Who Will Care for Us? is a comprehensive and probing work on the challenges and opportunities of building a labor force to do some of the most consequential and sensitive work in our society: providing long-term care for others. Paul Osterman analyzes this complicated landscape with clarity and offers new, creative, and tractable approaches to policy.”

—David Weil, dean, Heller School for Social Policy and Management, Brandeis University, and former Wage and Hour Administrator, U.S. Department of Labor

“In Who Will Care for Us?, Paul Osterman provides important insights into the chall- enges and opportunities for the most important members of the long-term care workforce—the certified nursing assistants and home care aides who provide the lion’s share of services to very vulnerable populations. He combines the best of storytelling and robust scholarship to highlight the systemic factors that explain why this profession is so undervalued. As important, he offers a thoughtful range of policy and practice solutions to elevate this workforce and ultimately deliver better services to a diverse and growing long-term care population.”
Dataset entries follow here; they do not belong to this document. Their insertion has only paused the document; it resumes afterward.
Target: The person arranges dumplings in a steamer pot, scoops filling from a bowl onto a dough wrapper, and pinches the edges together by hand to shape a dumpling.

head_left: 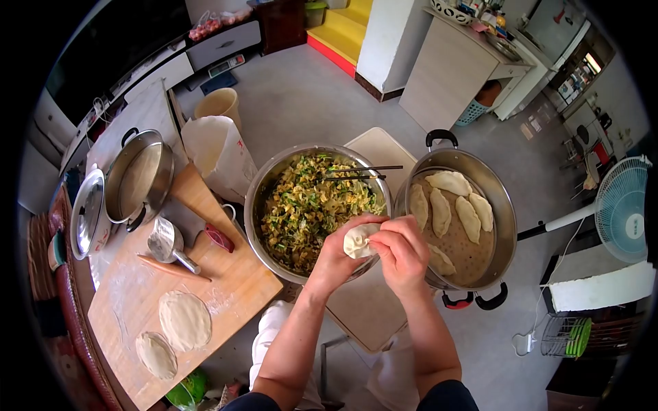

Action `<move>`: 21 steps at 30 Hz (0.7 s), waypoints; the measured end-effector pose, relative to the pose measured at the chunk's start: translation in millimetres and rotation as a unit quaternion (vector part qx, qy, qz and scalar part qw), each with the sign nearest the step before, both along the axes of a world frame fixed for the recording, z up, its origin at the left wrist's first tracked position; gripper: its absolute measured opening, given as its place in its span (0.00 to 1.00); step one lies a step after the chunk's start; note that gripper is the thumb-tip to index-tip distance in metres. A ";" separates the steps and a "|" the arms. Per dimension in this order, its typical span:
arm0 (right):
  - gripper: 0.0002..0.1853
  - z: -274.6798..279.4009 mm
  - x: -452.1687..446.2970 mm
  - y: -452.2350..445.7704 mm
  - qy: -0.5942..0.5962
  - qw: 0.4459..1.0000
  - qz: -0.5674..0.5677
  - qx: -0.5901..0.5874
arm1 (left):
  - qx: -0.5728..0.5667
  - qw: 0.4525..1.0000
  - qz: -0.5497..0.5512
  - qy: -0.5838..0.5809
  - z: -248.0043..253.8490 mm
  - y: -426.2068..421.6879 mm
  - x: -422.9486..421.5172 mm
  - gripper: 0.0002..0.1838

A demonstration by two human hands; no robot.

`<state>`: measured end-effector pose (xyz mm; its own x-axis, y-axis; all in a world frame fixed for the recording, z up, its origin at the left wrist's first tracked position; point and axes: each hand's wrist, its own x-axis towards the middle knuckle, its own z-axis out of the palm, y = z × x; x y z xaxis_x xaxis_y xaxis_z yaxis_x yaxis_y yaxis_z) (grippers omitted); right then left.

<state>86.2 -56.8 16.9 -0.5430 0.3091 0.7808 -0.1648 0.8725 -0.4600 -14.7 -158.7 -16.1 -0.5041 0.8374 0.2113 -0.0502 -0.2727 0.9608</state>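
Note:
A partly folded dumpling point(359, 242) of pale dough is between my two hands, its edge gathered. My left hand point(332, 259) cups it from the left, while the fingers and thumb of my right hand point(401, 252) pinch its right side. Both hands are over the right front rim of a large steel bowl point(257, 250). Chopped filling point(315, 198) with green and yellow bits fills that bowl, and a pair of dark chopsticks point(360, 169) rests across it. To the right, a two-handled steel steamer pot point(508, 226) holds several long crescent dumplings point(441, 212).
On the left, a floured wooden board point(226, 294) carries two flattened dough pieces point(185, 320), a rolling pin point(171, 268) and a metal scoop point(166, 241). Behind it are a steel pot point(140, 178) and a lid point(88, 212). A fan point(622, 209) stands at right.

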 end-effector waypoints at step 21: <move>0.17 11.6 6.3 -1.6 -0.015 0.997 0.044 -0.061 | -0.014 0.999 0.025 0.040 4.6 -1.4 0.4 0.23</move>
<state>92.5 -58.4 28.5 -0.5956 0.3497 0.7232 -0.2231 0.7928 -0.5671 -14.3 -160.2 -11.5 -0.5278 0.8177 0.2297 0.0398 -0.2463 0.9684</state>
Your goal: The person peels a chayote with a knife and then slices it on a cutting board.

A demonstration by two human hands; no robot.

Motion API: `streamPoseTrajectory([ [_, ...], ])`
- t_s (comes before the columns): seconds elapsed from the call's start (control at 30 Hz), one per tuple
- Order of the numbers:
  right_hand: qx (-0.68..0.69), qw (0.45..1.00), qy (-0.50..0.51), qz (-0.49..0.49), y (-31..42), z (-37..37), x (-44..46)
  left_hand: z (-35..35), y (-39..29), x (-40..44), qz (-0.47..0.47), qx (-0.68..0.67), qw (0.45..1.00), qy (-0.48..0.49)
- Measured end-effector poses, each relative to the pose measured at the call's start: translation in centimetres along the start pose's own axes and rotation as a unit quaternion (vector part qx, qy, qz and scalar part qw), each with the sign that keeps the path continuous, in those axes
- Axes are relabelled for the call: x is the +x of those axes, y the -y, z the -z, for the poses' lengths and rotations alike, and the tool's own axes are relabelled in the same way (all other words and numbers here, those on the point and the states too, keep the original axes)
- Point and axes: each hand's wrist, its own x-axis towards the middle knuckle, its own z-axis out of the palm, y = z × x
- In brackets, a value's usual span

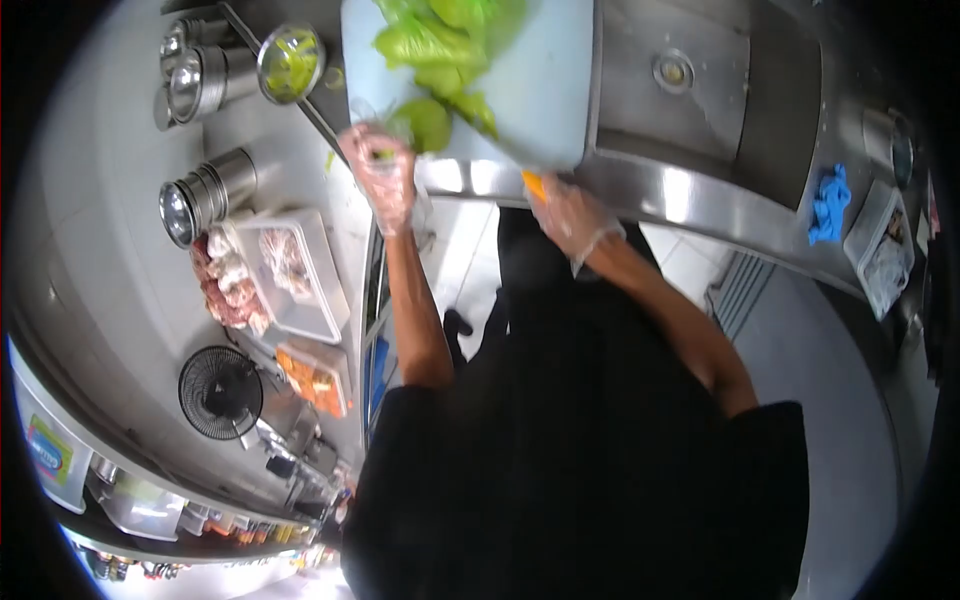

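Note:
A pale cutting board (545,60) carries loose green lettuce leaves (440,45), with a rounder green lettuce piece (425,125) near its front left corner. My right hand (575,215), in a clear plastic glove, is closed around the orange handle of a knife (533,184). The blade points up and left over the board toward the lettuce, its outline faint. Beside the rounder piece, at the board's left front corner, is my left hand (382,175), also gloved. Its fingers are curled, with a bit of green showing among them; what they grip is unclear.
A steel bowl (291,64) with cut green pieces stands left of the board. A sink (670,75) lies to the right, then a blue crumpled cloth or glove (829,205). Steel containers (207,195), a clear tub (295,270) and a fan (221,392) line the left side.

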Motion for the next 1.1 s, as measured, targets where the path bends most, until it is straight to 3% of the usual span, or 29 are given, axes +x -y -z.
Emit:
streamPoseTrajectory([
  [0.03,0.021,1.0,-0.006,0.011,0.6,0.6,-0.2,-0.1,-0.9,0.3,0.002,0.001,1.0,0.001],
  [0.07,0.018,1.0,-0.011,0.013,0.5,0.2,-0.5,-0.8,-0.7,0.2,0.031,-0.082,0.996,-0.028],
  [0.17,0.012,1.0,-0.021,0.017,0.4,-0.8,-1.0,-0.9,0.4,-1.2,0.101,-0.095,0.989,-0.05],
  [0.27,0.017,1.0,-0.017,0.003,0.5,-0.9,-1.4,-0.5,-0.8,-1.4,-0.005,-0.066,0.997,-0.025],
  [0.37,0.016,1.0,0.001,-0.017,0.9,-0.7,-1.7,-1.9,-1.1,-2.3,-0.043,-0.07,0.993,-0.085],
  [0.4,0.004,1.0,0.006,-0.018,1.3,-0.1,-1.7,-3.5,-0.9,-2.4,-0.022,-0.128,0.977,-0.172],
  [0.5,-0.013,0.999,0.017,-0.029,2.3,1.6,-2.0,-5.3,-0.4,-3.0,0.021,-0.053,0.97,-0.237],
  [0.53,-0.015,0.999,0.019,-0.035,2.7,2.1,-2.2,-5.4,-0.1,-2.5,-0.012,-0.001,0.967,-0.255],
  [0.63,-0.029,0.999,0.021,-0.038,3.7,3.8,-3.5,-5.2,-0.3,-1.7,0.021,-0.097,0.95,-0.298],
  [0.93,-0.062,0.994,0.081,-0.045,6.7,7.1,-4.9,-3.7,3.0,-0.5,0.067,-0.163,0.924,-0.339],
  [1.1,-0.054,0.994,0.07,-0.059,6.8,7.2,-4.9,-4.4,1.2,0.3,0.036,-0.106,0.943,-0.313],
])
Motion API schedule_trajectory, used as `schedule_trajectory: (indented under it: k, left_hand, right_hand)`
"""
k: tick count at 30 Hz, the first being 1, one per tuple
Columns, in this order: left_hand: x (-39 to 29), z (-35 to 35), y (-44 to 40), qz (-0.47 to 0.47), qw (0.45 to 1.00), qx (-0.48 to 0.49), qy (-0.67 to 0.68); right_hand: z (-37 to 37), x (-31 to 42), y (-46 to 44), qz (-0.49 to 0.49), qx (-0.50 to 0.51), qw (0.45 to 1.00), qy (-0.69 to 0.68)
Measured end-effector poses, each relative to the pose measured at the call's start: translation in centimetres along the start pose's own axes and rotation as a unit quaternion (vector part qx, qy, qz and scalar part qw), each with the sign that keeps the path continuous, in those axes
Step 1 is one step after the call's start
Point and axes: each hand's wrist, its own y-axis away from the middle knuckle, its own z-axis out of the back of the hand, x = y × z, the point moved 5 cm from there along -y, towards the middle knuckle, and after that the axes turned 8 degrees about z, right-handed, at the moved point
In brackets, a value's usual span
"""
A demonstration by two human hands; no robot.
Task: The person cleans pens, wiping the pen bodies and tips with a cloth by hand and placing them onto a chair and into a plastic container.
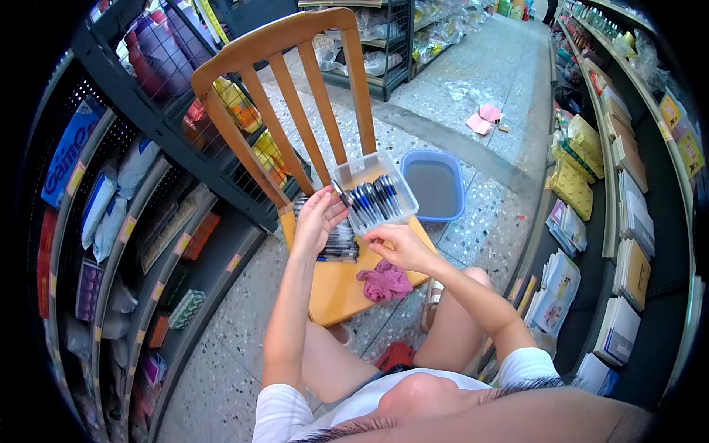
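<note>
A clear plastic box [405, 193] with several blue and black pens [375, 199] inside stands tilted on the wooden chair's seat [332, 290]. At the box's left side, my left hand [322, 214] has its fingers closed on a dark pen [340, 193]. My right hand [399, 245] is at the near edge of the box, fingers curled together; what they hold, if anything, is hidden. More pens [340, 242] lie in a pile on the seat, partly behind my left hand. A crumpled pink cloth [384, 282] rests on the seat below my right hand.
Behind the box, a blue basin [461, 193] of greyish water stands on the floor. The chair's slatted back [295, 111] rises at the far side. Stocked shelves [199, 325] curve along the left, with others [613, 221] at right. Pink papers [484, 119] lie on the floor.
</note>
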Motion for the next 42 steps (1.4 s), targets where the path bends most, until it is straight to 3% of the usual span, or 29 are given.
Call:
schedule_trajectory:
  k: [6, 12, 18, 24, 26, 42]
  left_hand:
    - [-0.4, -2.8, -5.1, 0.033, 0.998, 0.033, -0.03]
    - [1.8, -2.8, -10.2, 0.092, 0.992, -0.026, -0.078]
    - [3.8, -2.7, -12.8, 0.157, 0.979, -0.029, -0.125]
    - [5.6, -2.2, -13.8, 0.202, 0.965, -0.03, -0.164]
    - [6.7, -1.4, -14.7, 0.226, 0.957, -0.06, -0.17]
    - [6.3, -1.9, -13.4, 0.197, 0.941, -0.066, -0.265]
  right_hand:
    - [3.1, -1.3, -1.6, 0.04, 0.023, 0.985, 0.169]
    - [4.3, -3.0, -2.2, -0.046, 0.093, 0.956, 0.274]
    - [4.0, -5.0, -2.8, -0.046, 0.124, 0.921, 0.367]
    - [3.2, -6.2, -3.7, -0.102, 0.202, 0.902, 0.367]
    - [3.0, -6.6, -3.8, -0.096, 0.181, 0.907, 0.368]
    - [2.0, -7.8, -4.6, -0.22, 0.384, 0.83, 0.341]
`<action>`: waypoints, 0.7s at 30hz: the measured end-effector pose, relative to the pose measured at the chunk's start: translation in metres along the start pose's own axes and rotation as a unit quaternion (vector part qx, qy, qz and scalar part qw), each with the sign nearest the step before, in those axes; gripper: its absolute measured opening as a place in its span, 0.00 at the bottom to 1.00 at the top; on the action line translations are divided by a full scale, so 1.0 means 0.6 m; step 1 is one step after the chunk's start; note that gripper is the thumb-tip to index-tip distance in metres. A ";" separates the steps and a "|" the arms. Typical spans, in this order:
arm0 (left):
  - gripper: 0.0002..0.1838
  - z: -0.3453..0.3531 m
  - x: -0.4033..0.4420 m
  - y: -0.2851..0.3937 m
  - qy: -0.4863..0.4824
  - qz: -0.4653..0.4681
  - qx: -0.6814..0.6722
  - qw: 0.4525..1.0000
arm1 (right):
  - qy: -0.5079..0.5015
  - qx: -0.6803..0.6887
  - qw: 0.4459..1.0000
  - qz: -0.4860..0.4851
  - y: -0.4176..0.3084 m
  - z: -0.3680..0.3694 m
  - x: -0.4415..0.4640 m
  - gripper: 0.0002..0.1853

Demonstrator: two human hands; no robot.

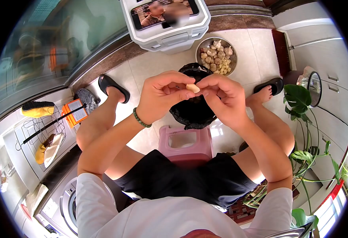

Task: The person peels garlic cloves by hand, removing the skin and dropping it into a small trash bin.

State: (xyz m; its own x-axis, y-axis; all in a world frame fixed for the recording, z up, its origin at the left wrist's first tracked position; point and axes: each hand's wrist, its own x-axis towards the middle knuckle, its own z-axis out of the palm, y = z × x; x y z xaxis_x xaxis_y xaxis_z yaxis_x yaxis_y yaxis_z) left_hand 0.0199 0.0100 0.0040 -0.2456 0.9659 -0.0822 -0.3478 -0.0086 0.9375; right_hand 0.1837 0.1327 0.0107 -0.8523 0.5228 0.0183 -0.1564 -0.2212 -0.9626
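A pale garlic clove [193, 88] is pinched between the fingertips of my left hand [166, 92] and my right hand [223, 97]. The thumb and forefinger of each hand are closed on it from either side. Right below my hands stands a bin lined with a black plastic bag [189, 115], its mouth open and its inside dark. Beyond it, a metal bowl [235, 65] on the floor holds several garlic bulbs [218, 53] and some peeled cloves [222, 69] near its front edge.
A phone [164, 12] playing video lies on a grey-white box [182, 37] at the top. A pink stool [185, 152] is between my legs. Green plants [301, 99] and white cabinets [320, 51] line the right; an orange box [75, 112] and wire rack [43, 129] stand left.
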 end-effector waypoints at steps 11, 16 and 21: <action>0.17 0.003 -0.008 0.007 0.002 -0.017 -0.043 0.999 | 0.010 0.088 0.990 0.107 0.005 0.000 -0.006 0.06; 0.18 -0.001 -0.004 -0.002 -0.019 0.031 0.055 0.998 | -0.003 0.142 0.980 0.139 0.004 -0.002 -0.005 0.05; 0.15 0.000 -0.004 0.004 -0.028 0.057 0.125 0.990 | -0.034 0.157 0.972 0.170 0.006 -0.001 -0.012 0.05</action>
State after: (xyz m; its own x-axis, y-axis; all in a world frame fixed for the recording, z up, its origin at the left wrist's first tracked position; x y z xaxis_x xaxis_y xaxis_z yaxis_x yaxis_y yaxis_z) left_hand 0.0195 0.0077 0.0061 -0.2170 0.9753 0.0415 -0.0842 -0.0611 0.9946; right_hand 0.1897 0.1288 0.0069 -0.9105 0.3220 -0.2593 0.0053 -0.6180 -0.7861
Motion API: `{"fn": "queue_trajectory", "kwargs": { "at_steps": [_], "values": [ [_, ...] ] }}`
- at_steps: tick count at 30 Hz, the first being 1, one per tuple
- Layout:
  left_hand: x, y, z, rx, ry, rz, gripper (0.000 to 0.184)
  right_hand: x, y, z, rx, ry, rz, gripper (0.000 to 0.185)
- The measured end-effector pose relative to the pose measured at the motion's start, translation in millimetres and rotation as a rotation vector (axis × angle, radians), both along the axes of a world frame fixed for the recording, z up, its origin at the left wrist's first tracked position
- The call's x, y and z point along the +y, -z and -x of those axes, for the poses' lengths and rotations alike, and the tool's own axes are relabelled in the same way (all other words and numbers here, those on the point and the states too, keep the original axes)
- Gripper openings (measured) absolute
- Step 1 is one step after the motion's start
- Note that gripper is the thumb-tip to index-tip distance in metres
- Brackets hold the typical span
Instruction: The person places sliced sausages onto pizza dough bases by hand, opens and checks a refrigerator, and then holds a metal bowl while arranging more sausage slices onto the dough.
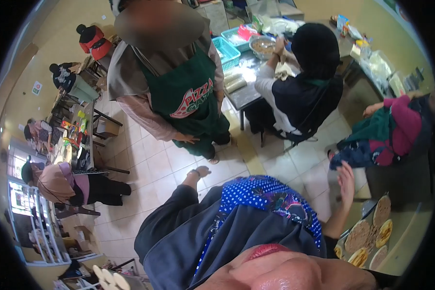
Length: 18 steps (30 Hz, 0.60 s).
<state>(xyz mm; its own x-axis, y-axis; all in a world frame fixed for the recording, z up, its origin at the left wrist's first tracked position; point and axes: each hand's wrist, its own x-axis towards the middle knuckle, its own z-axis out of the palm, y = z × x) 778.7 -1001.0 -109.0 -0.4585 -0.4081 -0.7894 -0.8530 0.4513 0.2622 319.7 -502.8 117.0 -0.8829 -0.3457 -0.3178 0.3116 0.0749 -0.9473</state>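
My left hand (203, 171), with a band at its wrist, hangs over the tiled floor. It looks loosely open, though small in view, and I see nothing in it. On the other side my right hand (345, 182) is raised with its fingers stretched out, holding nothing. Close to that forearm are several round flatbreads (358, 236), some browned and some yellowish on top. A blue dotted cloth (246, 193) covers my front. Facing me stands a person in a green apron (183, 96), one hand lowered near the apron's hem.
A person in a black head covering (316, 53) works at a dark table (246, 95) with a metal bowl (263, 46) and blue baskets (225, 54). Someone in a magenta top (405, 121) bends at the right. Several people and a long table (84, 145) are at the left.
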Motion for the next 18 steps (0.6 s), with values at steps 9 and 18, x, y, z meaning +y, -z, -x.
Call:
{"fn": "queue_trajectory", "kwargs": {
  "at_steps": [9,18],
  "values": [
    [-50.8,-34.0,-18.5,-0.107,-0.09,-0.075,0.043,-312.9,-175.0,-176.4,0.458,-1.288,0.219,0.076],
    [-81.6,-47.9,-18.9,-0.126,-0.366,-0.157,0.056,-352.6,-129.3,-174.0,0.548,-1.402,0.152,0.054]
  ]
}}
—Robyn I. Stone, executive director and senior vice president for research, LeadingAge Center for Applied Research

“With the aging baby boom generation, long-term care will be one of the great policy challenges in the coming decades. In Who Will Care for Us?, Paul Osterman identifies one of the key barriers to achieving high-value long-term care: our underinvestment in how we pay and train the direct care workforce. He makes the compelling case that continuing with the status quo is not the answer. He argues for transforming the direct caregiver job to encompass a much wider set of roles. In order for this to occur, we need to not only retrain our workforce, but also reform many of the policies that have led us to neglect our caregivers.”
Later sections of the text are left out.